As an alternative implementation, have you considered teaching DomTree::findNCD to work with multiple basic blocks first, and then using this to implement the multi-instruction findNCD?
The algorithm would be like this: create a vector VBB of BB of all instructions, find its NCD, case split on the NCD and VBB being the same block or not.

llvm/include/llvm/IR/Dominators.h
206–207

Does this work for invoke instructions? I'm thinking of a situation when two instructions are in a block whose immediate dominator ends with an invoke but the invoke result is not available for these two instructions.

kuhar requested changes to this revision.Nov 20 2020, 9:02 AM
kuhar added inline comments.
llvm/lib/IR/Dominators.cpp
344

nit: please add some vowels. Why not Instructions?

373

Maybe assert that CommDom actually dominates all Insns when EXPENSIVE_CHECKS are enabled?

This revision now requires changes to proceed.Nov 20 2020, 9:02 AM
mkazantsev added inline comments.Nov 22 2020, 8:52 PM
llvm/include/llvm/IR/Dominators.h
206–207

We don't guarantee that the result will be available. We only guarantee that this invoke will be executed before we reach each of the points in arg list.
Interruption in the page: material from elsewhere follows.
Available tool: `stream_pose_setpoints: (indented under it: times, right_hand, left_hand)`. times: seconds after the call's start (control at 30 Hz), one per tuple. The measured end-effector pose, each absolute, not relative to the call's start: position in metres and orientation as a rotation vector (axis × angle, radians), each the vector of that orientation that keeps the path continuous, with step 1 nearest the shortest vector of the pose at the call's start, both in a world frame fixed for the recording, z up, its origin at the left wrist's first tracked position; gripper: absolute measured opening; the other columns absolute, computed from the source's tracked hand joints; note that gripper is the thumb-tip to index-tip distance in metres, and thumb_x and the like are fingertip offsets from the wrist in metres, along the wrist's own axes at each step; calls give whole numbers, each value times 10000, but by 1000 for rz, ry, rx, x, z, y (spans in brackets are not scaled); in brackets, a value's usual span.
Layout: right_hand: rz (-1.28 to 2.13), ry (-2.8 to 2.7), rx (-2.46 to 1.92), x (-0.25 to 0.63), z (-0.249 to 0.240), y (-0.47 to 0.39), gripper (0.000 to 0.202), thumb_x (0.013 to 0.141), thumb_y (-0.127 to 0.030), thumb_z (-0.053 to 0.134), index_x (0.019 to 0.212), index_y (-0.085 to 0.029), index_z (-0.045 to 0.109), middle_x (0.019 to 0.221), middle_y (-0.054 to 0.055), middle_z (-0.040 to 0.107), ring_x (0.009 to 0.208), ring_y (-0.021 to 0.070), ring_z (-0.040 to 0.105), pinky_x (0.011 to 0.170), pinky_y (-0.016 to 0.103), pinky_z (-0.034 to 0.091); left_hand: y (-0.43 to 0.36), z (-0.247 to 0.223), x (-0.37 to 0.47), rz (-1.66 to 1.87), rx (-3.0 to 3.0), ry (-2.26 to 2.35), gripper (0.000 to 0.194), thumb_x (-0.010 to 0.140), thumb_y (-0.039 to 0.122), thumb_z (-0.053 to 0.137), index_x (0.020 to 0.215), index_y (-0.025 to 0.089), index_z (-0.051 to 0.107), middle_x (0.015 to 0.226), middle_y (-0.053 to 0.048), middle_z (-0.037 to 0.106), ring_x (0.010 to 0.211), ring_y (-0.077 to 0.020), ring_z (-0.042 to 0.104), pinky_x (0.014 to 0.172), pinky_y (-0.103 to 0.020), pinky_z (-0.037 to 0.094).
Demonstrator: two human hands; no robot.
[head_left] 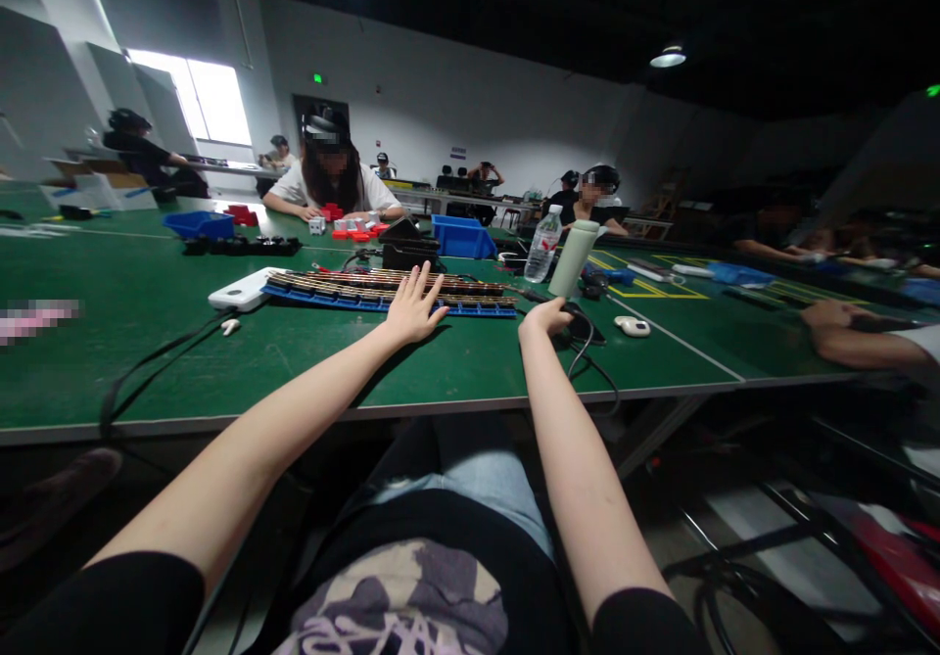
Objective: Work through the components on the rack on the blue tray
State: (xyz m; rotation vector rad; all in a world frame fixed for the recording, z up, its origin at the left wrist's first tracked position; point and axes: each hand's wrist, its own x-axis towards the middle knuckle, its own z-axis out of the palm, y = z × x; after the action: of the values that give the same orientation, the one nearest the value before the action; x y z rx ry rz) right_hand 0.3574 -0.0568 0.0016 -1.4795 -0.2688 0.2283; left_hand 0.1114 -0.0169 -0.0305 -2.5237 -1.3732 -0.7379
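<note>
My left hand (415,308) lies palm down with its fingers spread. It rests on a long blue tray (481,310) that carries rows of dark parts and copper-coloured strips (349,281). To the right of the tray's end, my right hand (544,320) is closed, fingers curled around a dark slim tool (535,295) with a black cable (613,386). Its kind is not clear, since the fingers cover much of it. Beneath the tray's left end sits a white flat box (239,291).
Behind the tray stand a black box (407,252) and a blue bin (462,236). A water bottle (541,249) and a green flask (575,258) stand beyond my right hand. An earbud case (633,326) and one earbud (230,326) lie near. A co-worker (330,180) sits opposite.
</note>
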Motion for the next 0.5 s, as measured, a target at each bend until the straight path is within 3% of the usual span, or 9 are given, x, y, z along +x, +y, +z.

As an alternative implementation, have you considered teaching DomTree::findNCD to work with multiple basic blocks first, and then using this to implement the multi-instruction findNCD?
The algorithm would be like this: create a vector VBB of BB of all instructions, find its NCD, case split on the NCD and VBB being the same block or not.

I was considering that, but don't really see how it's useful. The existing code makes N iterations, for which of them it either calls comesBefore or findNCD (findNCD will be called as many times as many different blocks there is - 1).

In the proposed solution, I'll need to:

  • FIll the set of blocks (because API of findNCD needs blocks)
  • Call multi-arg findNCD (which will call two-arg NCD same amount of times)
  • make comesBefore queries for all instructions in topmost block.

Effectively it's always the same number of findNCD queries, overhead on set creation and potentially less number of comesBefore queries (in my solution we do it in all blocks). So overhead on set filling doesn't seem worth saving some number of cheap comesBefore queries in general case. So I just don't see why this alternative solution is better.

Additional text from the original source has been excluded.